(Saved data entries)

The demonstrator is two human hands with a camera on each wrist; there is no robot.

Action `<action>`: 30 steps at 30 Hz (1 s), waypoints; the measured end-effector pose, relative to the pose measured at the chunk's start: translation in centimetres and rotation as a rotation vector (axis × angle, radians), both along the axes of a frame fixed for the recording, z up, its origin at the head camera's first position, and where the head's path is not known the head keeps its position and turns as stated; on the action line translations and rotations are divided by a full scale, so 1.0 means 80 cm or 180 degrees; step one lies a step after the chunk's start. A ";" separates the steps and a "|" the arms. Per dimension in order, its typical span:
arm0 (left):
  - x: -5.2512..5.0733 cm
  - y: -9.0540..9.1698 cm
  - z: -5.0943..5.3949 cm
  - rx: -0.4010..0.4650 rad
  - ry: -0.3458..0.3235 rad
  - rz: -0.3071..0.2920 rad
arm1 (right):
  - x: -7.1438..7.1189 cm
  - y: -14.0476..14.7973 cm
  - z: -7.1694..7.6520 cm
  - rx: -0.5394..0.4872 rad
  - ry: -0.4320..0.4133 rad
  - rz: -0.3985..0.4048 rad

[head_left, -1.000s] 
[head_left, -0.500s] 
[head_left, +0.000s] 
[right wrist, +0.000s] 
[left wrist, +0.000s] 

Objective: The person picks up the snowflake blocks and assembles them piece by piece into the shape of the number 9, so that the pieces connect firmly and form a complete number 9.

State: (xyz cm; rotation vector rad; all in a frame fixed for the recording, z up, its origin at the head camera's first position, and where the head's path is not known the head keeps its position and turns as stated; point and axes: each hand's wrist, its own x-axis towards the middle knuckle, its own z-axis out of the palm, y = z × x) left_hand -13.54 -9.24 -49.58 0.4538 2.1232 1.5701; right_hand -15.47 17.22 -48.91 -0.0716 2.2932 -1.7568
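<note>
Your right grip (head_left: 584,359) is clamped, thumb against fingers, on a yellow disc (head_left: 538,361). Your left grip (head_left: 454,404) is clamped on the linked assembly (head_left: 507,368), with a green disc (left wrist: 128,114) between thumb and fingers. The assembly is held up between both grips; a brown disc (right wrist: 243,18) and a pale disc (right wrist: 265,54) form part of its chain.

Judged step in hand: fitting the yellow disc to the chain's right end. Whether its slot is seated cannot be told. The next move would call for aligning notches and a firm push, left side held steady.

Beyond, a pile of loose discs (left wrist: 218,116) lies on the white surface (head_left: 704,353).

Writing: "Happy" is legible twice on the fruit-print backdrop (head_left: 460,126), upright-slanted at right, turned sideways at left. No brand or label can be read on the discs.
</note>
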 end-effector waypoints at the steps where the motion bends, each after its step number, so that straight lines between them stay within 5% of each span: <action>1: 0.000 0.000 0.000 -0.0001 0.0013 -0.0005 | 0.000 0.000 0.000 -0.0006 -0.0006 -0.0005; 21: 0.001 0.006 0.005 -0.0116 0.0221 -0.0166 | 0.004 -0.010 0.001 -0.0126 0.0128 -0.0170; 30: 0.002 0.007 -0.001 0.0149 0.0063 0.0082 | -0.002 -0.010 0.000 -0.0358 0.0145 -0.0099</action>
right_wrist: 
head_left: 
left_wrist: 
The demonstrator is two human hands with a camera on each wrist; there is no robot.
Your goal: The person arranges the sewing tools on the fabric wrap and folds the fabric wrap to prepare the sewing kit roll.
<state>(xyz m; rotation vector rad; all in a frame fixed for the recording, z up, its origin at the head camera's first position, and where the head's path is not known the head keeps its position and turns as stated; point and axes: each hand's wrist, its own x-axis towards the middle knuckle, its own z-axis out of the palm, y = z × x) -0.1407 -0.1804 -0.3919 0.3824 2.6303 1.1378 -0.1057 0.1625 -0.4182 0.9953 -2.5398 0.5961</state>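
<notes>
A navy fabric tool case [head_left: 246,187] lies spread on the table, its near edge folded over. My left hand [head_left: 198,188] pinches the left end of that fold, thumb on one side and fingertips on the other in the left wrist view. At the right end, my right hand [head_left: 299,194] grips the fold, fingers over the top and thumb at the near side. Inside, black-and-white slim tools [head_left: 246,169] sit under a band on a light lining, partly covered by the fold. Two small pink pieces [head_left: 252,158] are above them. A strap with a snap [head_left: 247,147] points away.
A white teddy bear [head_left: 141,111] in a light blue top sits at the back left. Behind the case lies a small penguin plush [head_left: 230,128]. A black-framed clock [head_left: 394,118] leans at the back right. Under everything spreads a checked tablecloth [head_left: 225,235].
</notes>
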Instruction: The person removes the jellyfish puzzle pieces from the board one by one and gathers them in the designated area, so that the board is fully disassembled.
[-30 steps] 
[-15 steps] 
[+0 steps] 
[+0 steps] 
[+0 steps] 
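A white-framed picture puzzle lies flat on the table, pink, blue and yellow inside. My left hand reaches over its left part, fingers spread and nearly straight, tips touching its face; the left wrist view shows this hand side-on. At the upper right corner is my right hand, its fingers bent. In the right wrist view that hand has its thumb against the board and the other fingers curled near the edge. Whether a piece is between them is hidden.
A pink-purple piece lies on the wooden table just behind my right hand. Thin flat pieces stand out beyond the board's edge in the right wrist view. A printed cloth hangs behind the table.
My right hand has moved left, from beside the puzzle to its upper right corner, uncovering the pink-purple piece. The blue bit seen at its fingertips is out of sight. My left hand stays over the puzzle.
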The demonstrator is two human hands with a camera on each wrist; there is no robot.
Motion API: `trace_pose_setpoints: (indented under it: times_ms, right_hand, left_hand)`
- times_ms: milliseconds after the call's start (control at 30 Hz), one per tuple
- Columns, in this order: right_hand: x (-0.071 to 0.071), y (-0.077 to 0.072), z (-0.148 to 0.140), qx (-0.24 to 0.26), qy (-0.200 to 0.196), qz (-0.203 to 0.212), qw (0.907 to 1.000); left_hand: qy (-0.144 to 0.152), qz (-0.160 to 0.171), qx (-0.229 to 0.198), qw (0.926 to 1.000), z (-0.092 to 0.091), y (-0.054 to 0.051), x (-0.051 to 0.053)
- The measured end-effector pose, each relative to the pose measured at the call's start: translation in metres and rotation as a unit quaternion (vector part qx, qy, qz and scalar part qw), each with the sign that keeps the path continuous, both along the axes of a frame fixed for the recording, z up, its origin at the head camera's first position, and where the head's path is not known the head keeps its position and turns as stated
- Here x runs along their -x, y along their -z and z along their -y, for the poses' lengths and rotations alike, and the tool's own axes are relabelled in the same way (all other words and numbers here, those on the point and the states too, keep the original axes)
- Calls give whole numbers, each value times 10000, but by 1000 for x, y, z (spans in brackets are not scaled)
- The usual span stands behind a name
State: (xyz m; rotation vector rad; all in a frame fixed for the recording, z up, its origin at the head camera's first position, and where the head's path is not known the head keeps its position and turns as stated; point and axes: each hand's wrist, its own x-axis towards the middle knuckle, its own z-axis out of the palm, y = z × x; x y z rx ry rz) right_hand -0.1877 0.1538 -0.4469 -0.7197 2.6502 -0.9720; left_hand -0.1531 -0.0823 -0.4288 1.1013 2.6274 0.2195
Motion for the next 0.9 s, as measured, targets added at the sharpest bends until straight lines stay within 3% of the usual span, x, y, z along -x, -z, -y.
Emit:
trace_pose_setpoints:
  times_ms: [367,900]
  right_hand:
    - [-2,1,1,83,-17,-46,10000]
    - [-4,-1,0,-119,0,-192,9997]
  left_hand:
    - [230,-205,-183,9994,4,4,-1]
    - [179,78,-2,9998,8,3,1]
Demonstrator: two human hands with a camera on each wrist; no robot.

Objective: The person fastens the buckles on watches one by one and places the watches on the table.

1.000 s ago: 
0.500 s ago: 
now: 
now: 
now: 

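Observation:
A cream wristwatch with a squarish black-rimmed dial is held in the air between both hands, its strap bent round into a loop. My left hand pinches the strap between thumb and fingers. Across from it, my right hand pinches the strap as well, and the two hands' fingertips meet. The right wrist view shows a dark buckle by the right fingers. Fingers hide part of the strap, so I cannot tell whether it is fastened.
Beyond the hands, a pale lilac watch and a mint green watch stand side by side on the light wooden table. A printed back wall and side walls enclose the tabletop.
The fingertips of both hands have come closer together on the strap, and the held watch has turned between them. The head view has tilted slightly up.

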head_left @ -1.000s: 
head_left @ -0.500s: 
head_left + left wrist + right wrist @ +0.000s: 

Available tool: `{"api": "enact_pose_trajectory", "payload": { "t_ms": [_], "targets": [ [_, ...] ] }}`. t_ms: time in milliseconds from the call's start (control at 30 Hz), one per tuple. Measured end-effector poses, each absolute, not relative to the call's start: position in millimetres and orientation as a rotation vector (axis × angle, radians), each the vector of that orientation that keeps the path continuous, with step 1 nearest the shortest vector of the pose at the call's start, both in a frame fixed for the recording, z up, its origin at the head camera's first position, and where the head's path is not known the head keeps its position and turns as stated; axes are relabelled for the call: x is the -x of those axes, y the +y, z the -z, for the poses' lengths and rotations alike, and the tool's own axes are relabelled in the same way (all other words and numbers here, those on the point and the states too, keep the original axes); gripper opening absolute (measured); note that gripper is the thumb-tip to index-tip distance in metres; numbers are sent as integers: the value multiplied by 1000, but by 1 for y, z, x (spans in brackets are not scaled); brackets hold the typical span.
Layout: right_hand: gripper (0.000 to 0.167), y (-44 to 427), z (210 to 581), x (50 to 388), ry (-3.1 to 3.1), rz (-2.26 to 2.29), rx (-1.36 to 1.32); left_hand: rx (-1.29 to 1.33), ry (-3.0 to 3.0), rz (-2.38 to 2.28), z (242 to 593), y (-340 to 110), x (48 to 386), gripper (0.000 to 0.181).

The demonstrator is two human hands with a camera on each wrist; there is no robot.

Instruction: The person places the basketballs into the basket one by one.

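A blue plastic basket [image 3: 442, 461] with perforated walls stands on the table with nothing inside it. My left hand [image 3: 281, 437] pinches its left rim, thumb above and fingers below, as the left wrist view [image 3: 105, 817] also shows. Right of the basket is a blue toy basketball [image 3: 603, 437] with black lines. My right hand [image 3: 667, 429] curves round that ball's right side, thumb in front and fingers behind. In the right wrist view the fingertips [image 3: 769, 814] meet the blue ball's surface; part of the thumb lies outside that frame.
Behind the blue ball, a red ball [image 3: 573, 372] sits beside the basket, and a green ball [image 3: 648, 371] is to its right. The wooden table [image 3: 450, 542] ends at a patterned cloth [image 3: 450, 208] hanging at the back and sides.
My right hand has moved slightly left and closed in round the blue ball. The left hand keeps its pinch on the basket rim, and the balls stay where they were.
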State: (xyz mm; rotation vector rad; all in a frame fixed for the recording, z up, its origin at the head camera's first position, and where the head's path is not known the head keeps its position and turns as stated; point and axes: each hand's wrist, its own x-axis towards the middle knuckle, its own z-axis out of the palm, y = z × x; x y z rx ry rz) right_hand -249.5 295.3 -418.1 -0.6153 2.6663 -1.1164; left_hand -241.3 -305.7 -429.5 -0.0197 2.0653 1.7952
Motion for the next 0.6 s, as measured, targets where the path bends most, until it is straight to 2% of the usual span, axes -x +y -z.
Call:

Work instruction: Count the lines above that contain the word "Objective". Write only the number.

Response to the exercise: 2